The last two nights I was in the city.  I bought tickets the moment I heard Peter Buck was opening up for Robyn Hitchcock at Webster Hall.  Ali and were looking forward to the show, but just in case, I gave Eric a head’s up.  I told him, I might ask you to attend a show in the city.  Who?  Robyn Hitchcock.  Cool I like him.  Let me know.  Thursday, I tell him, looks like Ali is going, but thanks.  Friday comes and Ali can’t make it and then Eric tells me he can’t make it and I’m walking around the office looking for someone who could.  I’m out of luck, but I suck it up and drive into the city, park on 15th just as a car hit their alarm, the car's lights flashed telling me they were arriving and eventually pulling out.  What luck.  It was close to Irving Plaza, but I made my way to 11th, passed a Greek place which look very appealing. I avoided one of the premier book stores like a good disciplined man: Strand.  I’m selling my books on EBay since I have so many which are either signed or first edition.  I have amassed a library of good books.  This will be another blog entry some other time, you want to read about the show and I’m sorry. I was prepared for the show.  I bought Buck’s LP – which is limited edition – only 2000 copies were released - vinyl - on a small independent label Mississippi Records in Oregon.  I wanted to hear what he would do without the major influence of REM or his other bands like Baseball Project, Tired Pony, Minus 5 and Venus 3.  The album captures the music that Buck gravitates to when he places a needle to thin grooves.  You know he was having a ball recording it.  On the way to Webster Hall I saw Mike Mills walking in front of me, he has a sort of unique strut and his cowboy boots gave him away.  I caught up to him and like a kid, “Mike!” I called out.
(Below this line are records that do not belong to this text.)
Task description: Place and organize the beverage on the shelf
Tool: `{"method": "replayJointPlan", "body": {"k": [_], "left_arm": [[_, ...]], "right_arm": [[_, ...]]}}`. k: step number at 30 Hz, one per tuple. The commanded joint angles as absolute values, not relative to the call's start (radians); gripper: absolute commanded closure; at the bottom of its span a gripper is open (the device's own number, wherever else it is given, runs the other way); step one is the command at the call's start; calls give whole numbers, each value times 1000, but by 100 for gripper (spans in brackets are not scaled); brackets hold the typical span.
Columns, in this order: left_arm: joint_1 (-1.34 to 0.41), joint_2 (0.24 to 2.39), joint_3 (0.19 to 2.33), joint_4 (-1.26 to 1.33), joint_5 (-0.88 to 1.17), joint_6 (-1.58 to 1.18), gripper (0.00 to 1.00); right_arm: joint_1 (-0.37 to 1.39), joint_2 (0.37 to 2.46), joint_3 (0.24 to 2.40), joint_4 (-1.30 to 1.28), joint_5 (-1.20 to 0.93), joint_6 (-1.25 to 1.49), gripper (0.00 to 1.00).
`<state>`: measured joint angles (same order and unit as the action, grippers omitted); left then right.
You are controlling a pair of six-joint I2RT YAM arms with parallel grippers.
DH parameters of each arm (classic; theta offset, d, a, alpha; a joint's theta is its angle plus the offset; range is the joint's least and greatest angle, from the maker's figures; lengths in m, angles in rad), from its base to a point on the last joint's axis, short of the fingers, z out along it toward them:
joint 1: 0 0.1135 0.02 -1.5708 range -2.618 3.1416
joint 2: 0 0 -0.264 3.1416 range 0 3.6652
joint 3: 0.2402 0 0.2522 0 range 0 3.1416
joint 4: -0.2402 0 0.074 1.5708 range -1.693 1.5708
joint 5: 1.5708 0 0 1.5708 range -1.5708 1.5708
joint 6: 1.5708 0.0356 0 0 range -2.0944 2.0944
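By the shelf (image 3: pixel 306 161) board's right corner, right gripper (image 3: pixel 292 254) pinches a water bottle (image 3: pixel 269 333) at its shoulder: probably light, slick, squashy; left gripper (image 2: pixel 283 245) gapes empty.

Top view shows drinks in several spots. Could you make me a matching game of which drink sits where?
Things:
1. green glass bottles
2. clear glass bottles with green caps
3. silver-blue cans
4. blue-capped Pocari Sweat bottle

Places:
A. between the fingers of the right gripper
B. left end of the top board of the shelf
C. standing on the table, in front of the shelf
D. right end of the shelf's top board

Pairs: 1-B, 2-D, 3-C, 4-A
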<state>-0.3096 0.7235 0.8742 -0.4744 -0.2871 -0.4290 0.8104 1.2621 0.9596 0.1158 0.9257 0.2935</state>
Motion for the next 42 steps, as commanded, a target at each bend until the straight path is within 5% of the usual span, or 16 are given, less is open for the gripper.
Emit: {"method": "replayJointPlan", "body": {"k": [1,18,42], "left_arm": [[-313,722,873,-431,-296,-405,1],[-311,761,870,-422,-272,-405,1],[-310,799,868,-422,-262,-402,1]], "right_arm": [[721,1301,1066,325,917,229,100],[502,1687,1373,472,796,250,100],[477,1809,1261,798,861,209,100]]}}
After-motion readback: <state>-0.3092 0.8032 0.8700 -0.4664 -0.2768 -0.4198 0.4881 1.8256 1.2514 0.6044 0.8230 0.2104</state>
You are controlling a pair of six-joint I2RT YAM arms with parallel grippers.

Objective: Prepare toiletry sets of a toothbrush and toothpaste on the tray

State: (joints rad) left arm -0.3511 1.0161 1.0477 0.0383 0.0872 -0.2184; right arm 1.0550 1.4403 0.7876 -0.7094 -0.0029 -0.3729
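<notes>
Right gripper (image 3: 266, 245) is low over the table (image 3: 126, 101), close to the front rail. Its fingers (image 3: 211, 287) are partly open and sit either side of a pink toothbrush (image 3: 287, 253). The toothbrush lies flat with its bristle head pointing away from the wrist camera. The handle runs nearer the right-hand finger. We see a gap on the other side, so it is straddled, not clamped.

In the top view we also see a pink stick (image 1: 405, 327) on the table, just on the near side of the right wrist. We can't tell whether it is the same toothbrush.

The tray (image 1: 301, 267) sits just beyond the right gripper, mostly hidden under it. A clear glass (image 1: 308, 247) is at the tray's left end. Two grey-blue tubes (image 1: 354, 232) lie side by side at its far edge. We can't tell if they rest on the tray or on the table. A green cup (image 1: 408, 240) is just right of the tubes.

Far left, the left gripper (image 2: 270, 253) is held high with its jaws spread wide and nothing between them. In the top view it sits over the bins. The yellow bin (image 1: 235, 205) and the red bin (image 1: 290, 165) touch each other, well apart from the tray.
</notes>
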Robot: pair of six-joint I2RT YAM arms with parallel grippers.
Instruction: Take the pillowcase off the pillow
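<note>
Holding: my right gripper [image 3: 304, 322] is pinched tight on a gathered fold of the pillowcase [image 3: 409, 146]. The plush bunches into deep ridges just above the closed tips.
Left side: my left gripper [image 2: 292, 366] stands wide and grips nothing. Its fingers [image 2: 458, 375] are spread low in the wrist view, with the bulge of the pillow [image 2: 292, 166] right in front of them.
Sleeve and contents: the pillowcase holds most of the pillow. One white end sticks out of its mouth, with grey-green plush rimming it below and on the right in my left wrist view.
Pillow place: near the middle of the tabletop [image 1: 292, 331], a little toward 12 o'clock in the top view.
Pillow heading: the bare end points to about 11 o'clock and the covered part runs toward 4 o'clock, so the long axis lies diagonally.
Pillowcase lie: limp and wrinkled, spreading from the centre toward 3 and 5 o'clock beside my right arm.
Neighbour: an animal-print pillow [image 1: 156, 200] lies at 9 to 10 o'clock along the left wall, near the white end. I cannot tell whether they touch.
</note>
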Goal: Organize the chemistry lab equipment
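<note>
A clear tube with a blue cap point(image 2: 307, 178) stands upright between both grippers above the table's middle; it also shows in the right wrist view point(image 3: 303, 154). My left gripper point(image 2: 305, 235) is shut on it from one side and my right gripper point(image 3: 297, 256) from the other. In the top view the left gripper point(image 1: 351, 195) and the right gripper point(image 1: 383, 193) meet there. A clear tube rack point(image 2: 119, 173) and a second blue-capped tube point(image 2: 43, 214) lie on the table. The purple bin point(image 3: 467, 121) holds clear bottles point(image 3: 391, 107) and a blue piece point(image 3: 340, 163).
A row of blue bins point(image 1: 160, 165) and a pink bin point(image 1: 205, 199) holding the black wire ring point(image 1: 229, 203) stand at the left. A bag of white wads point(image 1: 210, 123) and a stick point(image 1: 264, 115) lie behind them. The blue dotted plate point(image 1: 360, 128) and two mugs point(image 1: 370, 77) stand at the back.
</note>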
He turned around, not recognizing the chump who called out his name and said, “Hey...” and moved on up and in the venue.  I caught up to him again and asked if the Baseball Project would come back around, “Eventually,” I could have asked if REM would come back, but I knew the answer.  I assumed Mills was playing bass in Bucks’ band which is called Richard M. Nixon.  They didn’t have a bass player.   Surprisingly Peter was talkative, I dare say - comfortable almost aloof on the stage.  He said he hasn’t played this venue since 85, when it was The Ritz.   I think by ’85 REM were too big to play there since the previous year I saw them at The Beacon.  I know I am a dorky fan.  
Here is the set list: So Long Johnny, It’s Alright, Give me back my wig,  10 Million BC, Planet of The Apes, Monkey Man, Vaso Loco, Outta the House, Near Wild Heaven, Pushing too hard, I’m Alive.
 Buck’s band consisted of Bill Rieflin on drums, REM’s last drummer, Scott McCaughey, REM’s fifth man,  and Kurt Bloch.  Mills eventually joined Peter on stage and they played the REM song Near Wild Heaven.  Was this the first time they played an REM song?  Let the Murmurs.com and REM HQers take note...Lenny Kaye from Patti Smith’s band joined him as well and performed Pushing too Hard…I was debating on calling it a night and head home.   I felt the mission was accomplished I saw the band I wanted to see.  I even sold the extra ticket to some guy who was looking for a freebie…I sold it to him for $10…cheapo…better than nothing.  I really don’t know too many Robyn Hitchcock songs.  I used this same excuse a few years ago when Ali and I went to see Buck and the rest of the Venus 3 support Robyn at the Knitting factory.  As you may know from the blog postings we are REM fans.  I repeat myself.  The rationale then, we had a chance to talk to meet and talk to Peter before the set.  We were honest and told him we didn’t know much of Hitchcock’s songs.  Oh you should stick around, he has great music.  I’m sure you’d like it.  Not taking his suggestion we left.  It was an early night.  So I waited for Robyn to come on and had a beer in the shadows. I was glad I stayed, it was a great show.  I liked how Robyn shared surrealistic stories before each song.  Each time telling us Bill Rieflin was going to keep us in tempo…He wore bright purple pants or some other brightness under the stage lights and a polka dotted shirt.  He will be sixty next week and this is a happy birthday to him.  The set was very diverse, included songs from his repotore, Kingdom of Love; I love you, Madonna of the Wasps, Adventure Rocket ship, as well as a Dylan cover.   Mike Mills joined him as did Lenny.  They closed the night with the Velvet Underground classic: Waiting for my man and finally an excellent version of The Beatles, She says…  She says…and the lights gradually came on as Robyn waved and walked off the stage.   In the night I found myself on the sidewalk, headed back to the car and not waiting as I'd normally do - to meet the band - since I don’t have to always be the obsessive compulsive neurotic fan.  Right? But if Ali was there…well then…neurosis and the chance encounter is rampant.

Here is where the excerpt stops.